Deus está tão próximo de Deus. “Estava no
mundo e o mundo não O conheceu”, escreveu são João (Jo 1,10). Deus continua
atuando nos olhos dos que choram, nos que sofrem por serem justos, honestos, e
verdadeiros; nos que trabalham pela paz apesar da resistência diante da
reconciliação; em quantos trabalham pela erradicação da fome e da pobreza
apesar da exploração e da corrupção de alguns grupos insensíveis às questões
sociais; em todo o homem e a mulher que procuram Deus com coração sincero
apesar das dores encontradas na vida. A sua vontade de rezar e de meditar a
Palavra de Deus é sinal de que o Espírito de Deus continua atuando em você. O
Espírito de Deus continua atuando em você quando reza por si e pelos outros;
está em quantos estão sempre prontos para ajudar quem está em necessidade. Numa
palavra, em tudo o que é bondade e amor, paz e bem porque tudo isto é reflexo e
semente do sinal básico do sacramento perene do próprio Deus. Em tudo que
aconteceu e acontece e acontecerá na nossa vida Deus quer nos dizer alguma
coisa a respeito de nossa salvação, mas que nem sempre sabemos criar o silêncio
para ouvir a mensagem de Deus. O silêncio é o vazio fecundo que possibilita a
presença do Eterno, ou da Plenitude na nossa vida.

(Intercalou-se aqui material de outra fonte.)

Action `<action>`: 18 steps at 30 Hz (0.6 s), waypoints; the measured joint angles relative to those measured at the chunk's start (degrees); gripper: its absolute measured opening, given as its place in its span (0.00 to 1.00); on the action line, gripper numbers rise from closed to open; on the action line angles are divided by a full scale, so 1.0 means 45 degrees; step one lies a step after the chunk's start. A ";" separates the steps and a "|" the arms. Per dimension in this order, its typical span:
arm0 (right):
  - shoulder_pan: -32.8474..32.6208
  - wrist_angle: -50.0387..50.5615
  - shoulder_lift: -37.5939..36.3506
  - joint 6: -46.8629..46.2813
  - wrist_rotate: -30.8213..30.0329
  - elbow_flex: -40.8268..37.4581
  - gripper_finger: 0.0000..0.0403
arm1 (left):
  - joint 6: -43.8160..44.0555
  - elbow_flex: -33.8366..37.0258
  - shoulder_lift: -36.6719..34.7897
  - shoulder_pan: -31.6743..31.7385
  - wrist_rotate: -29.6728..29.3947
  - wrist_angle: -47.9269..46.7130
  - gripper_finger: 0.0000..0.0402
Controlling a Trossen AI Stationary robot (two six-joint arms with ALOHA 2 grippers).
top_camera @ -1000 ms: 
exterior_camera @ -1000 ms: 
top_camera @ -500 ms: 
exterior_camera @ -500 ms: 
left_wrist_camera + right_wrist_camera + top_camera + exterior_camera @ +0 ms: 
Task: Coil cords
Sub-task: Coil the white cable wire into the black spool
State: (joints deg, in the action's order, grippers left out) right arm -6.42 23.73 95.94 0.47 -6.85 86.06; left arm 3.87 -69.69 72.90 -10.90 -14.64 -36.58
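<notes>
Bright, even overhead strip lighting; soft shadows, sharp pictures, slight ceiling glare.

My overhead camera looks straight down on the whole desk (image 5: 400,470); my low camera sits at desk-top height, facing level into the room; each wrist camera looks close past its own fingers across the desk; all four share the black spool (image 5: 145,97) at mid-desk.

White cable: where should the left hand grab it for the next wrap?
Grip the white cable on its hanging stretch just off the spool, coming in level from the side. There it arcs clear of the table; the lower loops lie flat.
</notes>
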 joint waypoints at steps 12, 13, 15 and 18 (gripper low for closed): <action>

Jesus não quer que nossa fé se baseie
unicamente nas coisas maravilhosas (milagres etc.) e sim na Sua Palavra: “Se
vocês não vissem sinais, não acreditariam” (Jo 4,48). Temos sorte do dom da fé.
Para crer em Jesus Cristo não necessitamos de milagres novos. Basta ter a fé,
seremos felizes (Jo 20,29; cf. Hb 11,1). Sua ressurreição é suficiente para
qualquer cristão. A ressurreição de Jesus é o maior de todos os milagres que
nos leva a termos a esperança de que temos um futuro com Deus. A fé não é ciosa
de provas exatas, nem se apóia em novas aparições nem em milagres espetaculares
ou em revelações pessoais. Jesus já nos felicitou: “Felizes os que crêem sem
terem visto” (Jo 20,29). Deus está muito mais no nosso coração do que na nossa
cabeça. O coração sente aquilo que os olhos não vêem. Deus cabe no nosso
coração e não na nossa cabeça.
O Concilio Vaticano II, através de um dos
seus famosos documentos, chamado Gaudium et Spes, afirma: “é
dever da Igreja investigar a todo o momento os sinais dos tempos, e
interpretá-los à luz do Evangelho; para que assim possa responder, de modo
adaptado em cada geração, às eternas perguntas dos homens acerca do sentido da
vida presente e da vida futura, e da relação entre ambas. É, por isso,
necessário conhecer e compreender o mundo em que vivemos, as suas esperanças e
aspirações, e o seu caráter tantas vezes dramático” (GS, no.4).